Personal information
- Full name: Niall John O'Brien
- Born: 8 November 1981 (age 44) Dublin, Ireland
- Nickname: Paddy
- Height: 5 ft 7 in (1.70 m)
- Batting: Left-handed
- Role: Batsman, Wicketkeeper
- Relations: Brendan O'Brien (father); Kevin O'Brien (brother);

International information
- National side: Ireland (2005–2018);
- Only Test (cap 7): 11 May 2018 v Pakistan
- ODI debut (cap 13): 5 August 2006 v Scotland
- Last ODI: 31 August 2018 v Afghanistan
- ODI shirt no.: 72 (formerly 0)
- T20I debut (cap 7): 2 August 2008 v Scotland
- Last T20I: 13 March 2016 v Netherlands
- T20I shirt no.: 72

Domestic team information
- 2004–2006: Kent
- 2007–2012: Northamptonshire
- 2012: Khulna Royal Bengals
- 2013: Rangpur Riders
- 2013–2016: Leicestershire (squad no. 10)
- 2017–2018: North West Warriors

Career statistics
| Competition | Test | ODI | T20I | FC |
| Matches | 1 | 103 | 30 | 176 |
| Runs scored | 18 | 2,581 | 466 | 9,057 |
| Batting average | 9.00 | 28.05 | 17.92 | 35.51 |
| 100s/50s | 0/0 | 1/18 | 0/1 | 15/48 |
| Top score | 18 | 109 | 50 | 182 |
| Balls bowled | – | – | – | 18 |
| Wickets | – | – | – | 2 |
| Bowling average | – | – | – | 9.50 |
| 5 wickets in innings | – | – | – | 0 |
| 10 wickets in match | – | – | – | 0 |
| Best bowling | – | – | – | 1/4 |
| Catches/stumpings | 2/0 | 90/14 | 17/10 | 492/48 |
- Source: ESPNcricinfo, 12 June 2019

= Niall O'Brien (cricketer) =

Irish cricketer (born 1981)

Niall John O'Brien (born 8 November 1981) is a former Irish cricketer and a cricket commentator. He is a left-handed batsman and wicket-keeper. Domestically O'Brien began his professional career with Kent in 2004 before joining Northamptonshire at the start of 2007, spending six seasons there before joining Leicestershire for 2013.

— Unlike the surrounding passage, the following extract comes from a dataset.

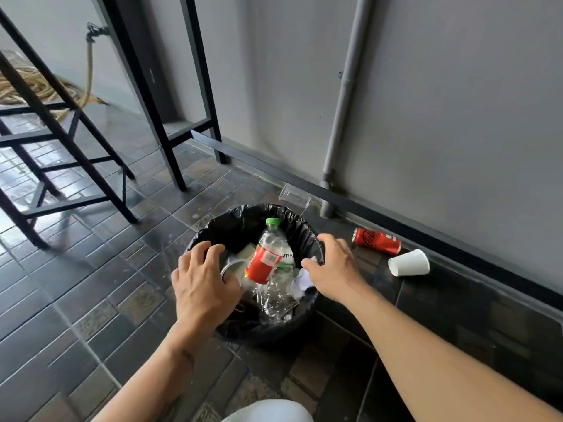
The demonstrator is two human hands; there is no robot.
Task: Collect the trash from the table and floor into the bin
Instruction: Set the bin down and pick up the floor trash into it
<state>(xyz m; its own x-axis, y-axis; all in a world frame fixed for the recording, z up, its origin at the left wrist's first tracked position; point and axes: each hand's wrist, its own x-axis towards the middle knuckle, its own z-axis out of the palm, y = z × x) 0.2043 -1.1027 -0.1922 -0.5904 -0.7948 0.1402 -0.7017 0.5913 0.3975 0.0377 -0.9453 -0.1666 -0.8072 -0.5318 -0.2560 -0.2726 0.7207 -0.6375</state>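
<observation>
A round bin (247,210) lined with a black bag stands on the tiled floor. Inside lie a clear plastic bottle (274,251) with a green cap and red label, crumpled white paper (302,282) and other white scraps. My left hand (204,281) curls over the bin's left rim and my right hand (335,263) grips its right rim. On the floor to the right lie a red drink can (377,240) and a tipped white paper cup (408,263). A clear plastic cup (294,197) lies behind the bin by the wall.
Black metal table legs (170,132) and a stool frame (61,166) stand to the left and behind. A grey pipe (341,117) runs down the wall to the floor. A coiled hose (30,86) lies far left.
</observation>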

He made his One Day International debut for Ireland in 2006; two years later he played his first Twenty20 International. He was one of the eleven cricketers to play in Ireland's first ever Test match, against Pakistan, in May 2018.

O'Brien has also played in overseas twenty20 leagues, first the Indian Cricket League in 2008 and then the Bangladesh Premier League on its formation in 2012. His brother, Kevin, plays alongside him in the Ireland team while his father, Brendan, played cricket for Ireland from 1966 to 1981.

In October 2018, O'Brien announced his retirement from cricket.

==Personal life and education==
O'Brien was educated in Marian College, Ballsbridge. His brother Kevin is also a member of the Ireland team. Their father Brendan played 52 times for Ireland. His sister Ciara O'Brien is in the Ireland women's hockey team.

==Domestic career==

Niall first gained recognition playing domestic cricket in Leinster for the Railway Union Cricket Club earning a call up to the Ireland A team. From there he established himself as Ireland's number one wicketkeeper. O'Brien himself has said that he has a fiery temperament. On 17 June 2004, he angered Brian Lara when Lara refused to walk after being apparently caught behind. Ireland caused an upset when they went on to win the match, with O'Brien scoring 58* off 57 balls. In 2006 he was banned for one ICC Intercontinental Cup match after an outburst criticising the groundsman at an Intercontinental Cup game with Scotland because of condition of the pitch.

O'Brien has spent many an Australian summer playing for Mosman Cricket Club in the Sydney Grade Cricket competition. O'Brien also assumed a part-time coaching role while at the club and considers the time spent in Australia as some of the most vital parts of his career. He also played two seasons of first grade for North Sydney in the Sydney Grade Competition in 2003/04 and 2005/06. He also played a season with the Mosman club as an 18-year-old.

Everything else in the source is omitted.